Directions: For the data below, give the number of lines that include the word "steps" and nothing else.

Extracted material Start Marker

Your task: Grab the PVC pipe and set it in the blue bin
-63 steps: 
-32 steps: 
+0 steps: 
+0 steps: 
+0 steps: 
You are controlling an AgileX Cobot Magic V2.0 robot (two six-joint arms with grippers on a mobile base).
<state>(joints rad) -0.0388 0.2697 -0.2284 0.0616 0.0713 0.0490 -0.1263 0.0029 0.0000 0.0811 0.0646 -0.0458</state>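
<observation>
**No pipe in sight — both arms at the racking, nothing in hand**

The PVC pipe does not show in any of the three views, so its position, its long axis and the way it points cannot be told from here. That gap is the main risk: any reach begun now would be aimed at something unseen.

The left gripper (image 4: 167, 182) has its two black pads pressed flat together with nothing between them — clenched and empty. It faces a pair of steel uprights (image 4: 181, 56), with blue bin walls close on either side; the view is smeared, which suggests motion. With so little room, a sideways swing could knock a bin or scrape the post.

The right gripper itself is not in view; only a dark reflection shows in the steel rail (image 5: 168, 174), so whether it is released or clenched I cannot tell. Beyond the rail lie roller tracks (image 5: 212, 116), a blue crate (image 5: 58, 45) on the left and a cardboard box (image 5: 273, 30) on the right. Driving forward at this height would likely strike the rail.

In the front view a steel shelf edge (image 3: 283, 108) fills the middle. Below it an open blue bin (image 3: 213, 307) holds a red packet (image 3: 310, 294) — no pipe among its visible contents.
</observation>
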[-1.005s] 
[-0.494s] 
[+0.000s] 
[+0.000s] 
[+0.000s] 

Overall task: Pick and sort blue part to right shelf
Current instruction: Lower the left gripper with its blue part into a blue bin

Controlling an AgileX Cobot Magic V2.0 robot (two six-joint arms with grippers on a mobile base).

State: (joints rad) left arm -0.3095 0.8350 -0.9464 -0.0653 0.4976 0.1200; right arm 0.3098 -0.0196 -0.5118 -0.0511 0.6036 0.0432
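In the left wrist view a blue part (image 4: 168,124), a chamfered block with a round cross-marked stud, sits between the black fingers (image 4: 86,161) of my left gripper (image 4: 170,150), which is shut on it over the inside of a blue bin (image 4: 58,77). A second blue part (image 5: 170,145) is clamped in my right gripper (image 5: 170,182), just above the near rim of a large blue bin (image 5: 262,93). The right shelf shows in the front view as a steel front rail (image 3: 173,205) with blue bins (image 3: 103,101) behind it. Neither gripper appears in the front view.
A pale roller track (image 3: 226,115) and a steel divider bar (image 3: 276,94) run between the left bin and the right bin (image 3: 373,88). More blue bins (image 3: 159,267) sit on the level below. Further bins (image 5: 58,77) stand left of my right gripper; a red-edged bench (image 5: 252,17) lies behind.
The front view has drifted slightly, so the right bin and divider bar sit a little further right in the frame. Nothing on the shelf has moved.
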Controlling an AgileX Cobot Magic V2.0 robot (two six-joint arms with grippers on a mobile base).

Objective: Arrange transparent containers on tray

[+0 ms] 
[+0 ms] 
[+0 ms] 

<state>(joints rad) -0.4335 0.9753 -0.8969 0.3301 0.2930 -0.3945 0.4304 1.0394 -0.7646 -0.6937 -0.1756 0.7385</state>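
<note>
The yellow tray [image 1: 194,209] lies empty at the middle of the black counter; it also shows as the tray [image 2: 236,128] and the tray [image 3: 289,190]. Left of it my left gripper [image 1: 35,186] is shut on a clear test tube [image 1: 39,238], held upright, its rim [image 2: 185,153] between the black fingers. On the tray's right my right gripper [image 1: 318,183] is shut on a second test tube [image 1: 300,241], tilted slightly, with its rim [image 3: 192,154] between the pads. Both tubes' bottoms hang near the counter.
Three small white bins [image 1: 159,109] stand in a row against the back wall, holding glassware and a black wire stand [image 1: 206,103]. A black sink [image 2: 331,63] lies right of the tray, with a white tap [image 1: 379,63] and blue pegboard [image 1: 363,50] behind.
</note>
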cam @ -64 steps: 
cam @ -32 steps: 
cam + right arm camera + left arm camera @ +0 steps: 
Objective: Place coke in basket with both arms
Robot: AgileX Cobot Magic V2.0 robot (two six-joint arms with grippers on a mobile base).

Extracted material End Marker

Exercise result: 8